Intisari-Online.com - Salah satu seorang yang memegang peran penting dalam proses transisi kekuasaan dari tangan Soeharto ke B.J. Habibie adalah Jenderal Wiranto.
Saat itu, dia menjabat Menhankam/Pangab.
Dalam masa jabatannya itu, telah muncul isu dikotomi ABRI merah-putih dan ABRI hijau.
Dikutip dari buku berjudul 'Kontroversi Kudeta Prabowo,' pada hari-hari panjang Mei 1998, Wiranto mengaku pernah dituduh membangkang kepada Soeharto, yang melaporkan adalah Pangkostrad Letjen Prabowo Subianto.
Pada 15 Mei, ibukota telah porak poranda akibat kerusuhan yang sudah terjadi 3 hari.
Soeharto kemudian mengangkat Panglima Komando Operasi Keaspadaan dan Keselamatan Nasional.
Pangab Jenderal Wiranto dipercaya menjadi Panglimanya dan pelantikan dilakukan 3 hari kemudian.
Pengangkatan tersebut membuat rivalnya tidak puas, termasuk Pangkostrad Letjen Prabowo Subianto.
Prabowo pun datang ke mertuanya, Soeharto, membawa bukti ketidaksetiaan Wiranto.
Yaitu berupa konsep pernyataan pers ABRI, berisi dukungan ABRI terhadap sikap NU yang meminta Soeharto mengundurkan diri.
Soeharto tidak percaya terhadap pengaduan itu dan malam harinya memanggil iranto ke rumah.
Namun Jenderal Wiranto berkata, Jika Presiden Soeharto sudah tidak percaya lagi padanya, dia memilih mundur.
Konon Soeharto menggeleng dan berkata 'teruskan saja tugasmu.'
Presiden Soeharto yang telah memutuskan mundur dari jabatannya, memberi Wiranro mandat melalui Inpres No.16 Tahun 1998 untuk melakukan apa saja demi keamanan negara.
Banyak pihak membandingkan mandat itu setara dengan Supersemar yang diiterima Soeharto dari Soekarno.
Malam hari 20 Mei 1998, Soeharto mengambil keputusan penting untuk merencanakan mundur esok harinya, 21 Mei digantikan oleh Habibie.

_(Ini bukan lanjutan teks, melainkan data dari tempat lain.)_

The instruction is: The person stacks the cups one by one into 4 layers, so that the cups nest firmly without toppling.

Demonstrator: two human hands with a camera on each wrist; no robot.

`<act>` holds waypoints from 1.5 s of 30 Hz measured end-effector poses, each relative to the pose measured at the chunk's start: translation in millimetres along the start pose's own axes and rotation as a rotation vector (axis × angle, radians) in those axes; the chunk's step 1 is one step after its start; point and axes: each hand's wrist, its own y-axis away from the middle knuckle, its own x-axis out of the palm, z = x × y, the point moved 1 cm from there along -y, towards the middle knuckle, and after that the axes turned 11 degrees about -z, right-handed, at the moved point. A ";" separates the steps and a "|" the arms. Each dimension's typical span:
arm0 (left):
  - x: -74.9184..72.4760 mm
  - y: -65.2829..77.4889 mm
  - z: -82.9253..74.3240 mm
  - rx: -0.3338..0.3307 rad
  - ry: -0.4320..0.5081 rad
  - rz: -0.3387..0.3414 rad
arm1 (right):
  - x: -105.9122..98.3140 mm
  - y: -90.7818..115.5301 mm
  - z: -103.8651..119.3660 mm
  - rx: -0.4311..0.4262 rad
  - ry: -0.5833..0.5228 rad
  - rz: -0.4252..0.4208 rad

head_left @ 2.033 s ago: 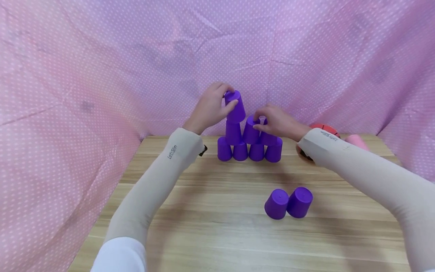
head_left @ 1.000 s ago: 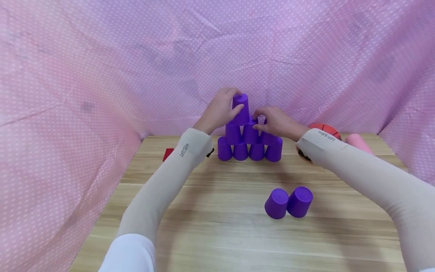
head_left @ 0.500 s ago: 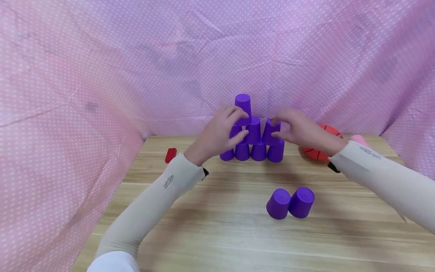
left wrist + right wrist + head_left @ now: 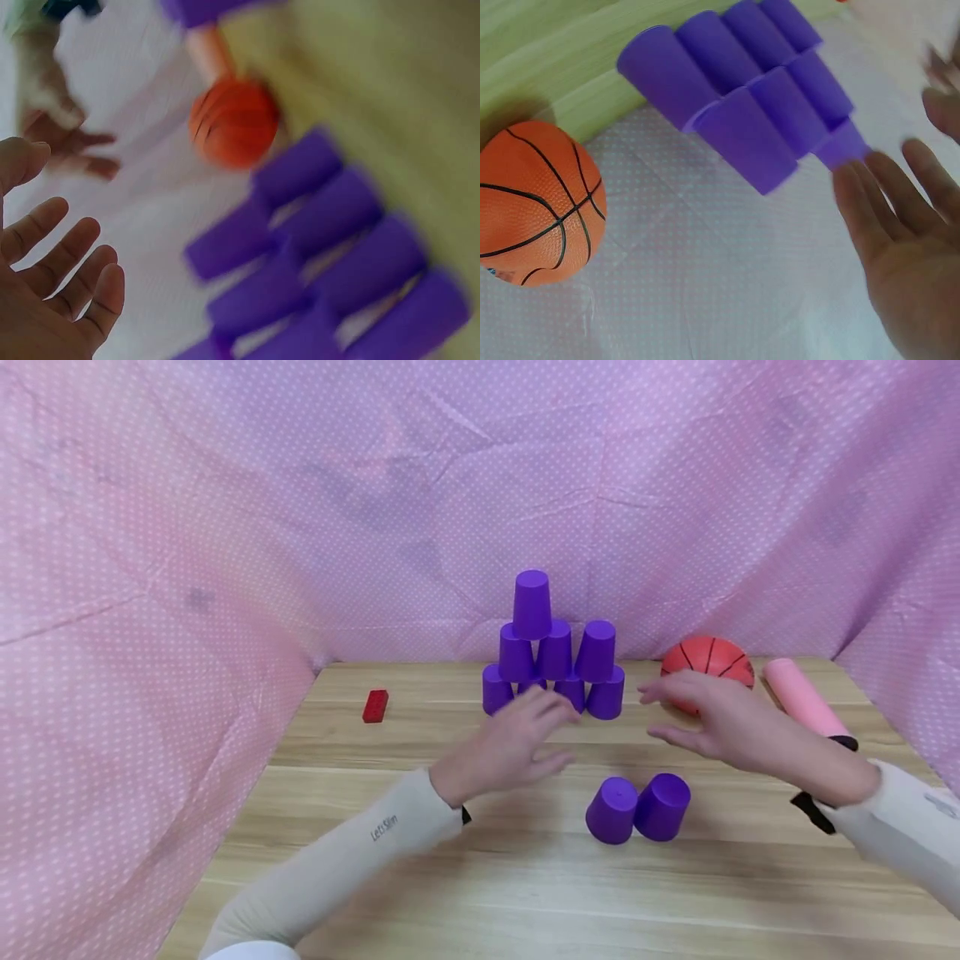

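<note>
Purple cups, all upside down, form a tiered stack at the back of the table: a bottom row of several, three above, and a single cup [image 4: 532, 605] on top at the left. Two more purple cups, a left one [image 4: 611, 811] and a right one [image 4: 662, 807], stand side by side nearer the front. My left hand [image 4: 513, 745] hovers in front of the stack, holding nothing, its fingers spread; it hides part of the bottom row. To the right, my right hand [image 4: 723, 722] is in the air with nothing in it, in front of the basketball [image 4: 708, 662].
A red toy brick [image 4: 376, 706] lies at the back left of the wooden table [image 4: 420, 893]. At the back right lies a pink cylinder [image 4: 805, 697] with a dark end. Pink dotted cloth [image 4: 420, 493] hangs behind the table.
My left hand has set the top cup on the second tier, let go and come down toward the front. My right hand has left the second-tier cups and moved right.
</note>
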 end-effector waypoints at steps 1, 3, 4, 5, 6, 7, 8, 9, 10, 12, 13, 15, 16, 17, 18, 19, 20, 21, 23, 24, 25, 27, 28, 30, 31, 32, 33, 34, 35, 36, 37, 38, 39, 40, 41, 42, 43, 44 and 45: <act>7.1 4.7 -4.5 -0.002 0.006 0.032 | -2.4 6.2 3.8 0.002 0.002 0.010; 20.2 13.3 -12.7 -0.020 0.013 0.097 | -5.3 19.1 10.5 0.007 0.006 0.043; 25.8 17.0 -16.2 -0.034 0.014 0.126 | -5.2 25.5 13.3 0.007 0.008 0.062; 30.9 20.0 -19.1 -0.043 0.014 0.151 | -4.7 31.8 15.8 0.009 0.018 0.084; 35.5 22.4 -21.8 -0.049 0.011 0.172 | -3.3 38.0 17.9 0.016 0.025 0.105; 39.4 24.2 -24.0 -0.055 0.012 0.185 | -1.3 44.1 19.4 0.024 0.030 0.126; 42.9 25.5 -25.7 -0.061 0.010 0.196 | 0.7 49.8 20.5 0.036 0.036 0.143; 45.9 26.4 -27.0 -0.065 0.010 0.201 | 3.2 54.9 21.3 0.046 0.038 0.156; 48.8 27.0 -27.8 -0.067 0.011 0.200 | 5.5 59.6 22.0 0.057 0.035 0.165; 53.8 27.4 -29.1 -0.079 0.015 0.199 | 9.7 67.3 23.1 0.076 0.025 0.173; 56.3 27.4 -29.3 -0.084 0.016 0.199 | 11.6 70.6 23.5 0.082 0.018 0.172; 61.1 27.0 -30.0 -0.096 0.021 0.204 | 14.6 75.2 24.3 0.092 0.002 0.165; 63.2 26.7 -30.4 -0.104 0.026 0.210 | 15.7 77.0 24.5 0.100 -0.001 0.162; 65.1 26.3 -31.1 -0.114 0.031 0.217 | 16.7 78.5 24.4 0.108 -0.002 0.158; 67.1 25.9 -31.7 -0.118 0.033 0.221 | 17.6 79.4 24.3 0.115 -0.005 0.154; 69.0 25.5 -32.2 -0.122 0.033 0.227 | 18.3 80.3 24.0 0.120 -0.007 0.150; 70.5 24.9 -32.9 -0.126 0.034 0.233 | 18.8 81.0 23.6 0.127 -0.007 0.147; 71.9 24.5 -33.5 -0.126 0.030 0.235 | 19.3 81.4 23.2 0.134 -0.003 0.144; 74.5 23.7 -34.7 -0.120 0.019 0.244 | 20.2 82.5 22.4 0.139 -0.004 0.141; 75.6 23.4 -35.2 -0.116 0.014 0.249 | 20.5 82.9 22.2 0.141 -0.006 0.140; 76.3 23.1 -35.8 -0.115 0.012 0.256 | 20.8 83.4 22.1 0.145 -0.007 0.141; 77.2 22.4 -36.7 -0.114 0.012 0.266 | 21.2 84.3 21.9 0.154 -0.008 0.142; 77.4 22.1 -37.1 -0.116 0.014 0.272 | 21.4 84.5 22.0 0.157 -0.009 0.142; 77.5 21.5 -37.8 -0.123 0.024 0.278 | 21.4 84.6 22.3 0.164 -0.011 0.140; 77.3 21.3 -38.1 -0.126 0.028 0.281 | 21.4 84.7 22.2 0.165 -0.012 0.138; 77.2 20.9 -38.2 -0.126 0.030 0.281 | 21.4 84.7 22.1 0.166 -0.013 0.134; 77.0 20.7 -38.4 -0.129 0.033 0.282 | 21.3 84.7 22.0 0.166 -0.014 0.131; 76.9 20.6 -38.6 -0.132 0.036 0.284 | 21.4 84.7 22.0 0.164 -0.013 0.127; 76.7 20.5 -38.7 -0.136 0.039 0.287 | 21.4 84.8 21.8 0.163 -0.011 0.124; 76.7 20.3 -38.8 -0.139 0.040 0.289 | 21.6 85.0 21.6 0.161 -0.010 0.121; 76.9 20.3 -38.8 -0.139 0.040 0.291 | 21.8 85.0 21.4 0.160 -0.009 0.120; 77.1 20.3 -38.8 -0.140 0.039 0.293 | 21.9 85.1 21.2 0.161 -0.009 0.119; 77.4 20.4 -38.8 -0.143 0.039 0.296 | 21.9 85.0 21.2 0.163 -0.008 0.122; 77.5 20.6 -38.9 -0.141 0.037 0.296 | 22.0 84.9 21.3 0.166 -0.010 0.125; 77.8 21.0 -38.9 -0.138 0.037 0.295 | 21.7 84.7 21.4 0.171 -0.015 0.128; 77.9 21.5 -39.0 -0.136 0.039 0.292 | 21.1 84.6 21.6 0.175 -0.019 0.131; 77.9 22.1 -39.2 -0.135 0.043 0.287 | 20.2 84.5 21.8 0.180 -0.024 0.131; 77.6 23.0 -39.2 -0.137 0.048 0.281 | 19.2 84.4 22.1 0.182 -0.027 0.128; 76.6 23.9 -39.3 -0.142 0.053 0.273 | 18.0 84.0 22.3 0.182 -0.031 0.124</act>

Pada 22 Mei saat Habibie menyusun kabinet baru, dia menerima surat dari Jenderal Besar A.H. Nasution.
Surat itu menyarankan agar Habibie mengangkat Jenderal Subagyo H.S. menjadi panglima ABRI (pangab) dan Letjen Prabowo Subianto sebagai KSAD.
Tapi Habibie bergeming dan mempertahankan Wiranro di posisi Pangab.
Padahal, di mata Prabowo dan kawan-kawan, Wiranto telah membuat kesalahan besar karena tak mampu mengendalikan kerusuhan massal di Jakarta, pertengahan Mei 1998.
Isu Militer Bermain dalam Peristiwa Mundurnya Soeharto
Menanggapi isu militer bermain dalam peristiwa mundurnya Soeharto, Wiranto menjawab:
"Tuduhan itu benar-benar tidak rasional. Militer yang mana?"
"Tidak masuk akal merancang sesuatu yang bertentangan dengan Saptamarga dan sumpah prajurit."
"Militer tidak mendapatkan keuntungan sama sekali dari peristiwa itu."
Habibie sendiri menilai, dengan mandat Inpres No.16 Tahun 1998, bisa saja Wiranto mengerahkan pasukan untuk merebut kekuasaan pada saat itu, tapi itu tak dilakukannya.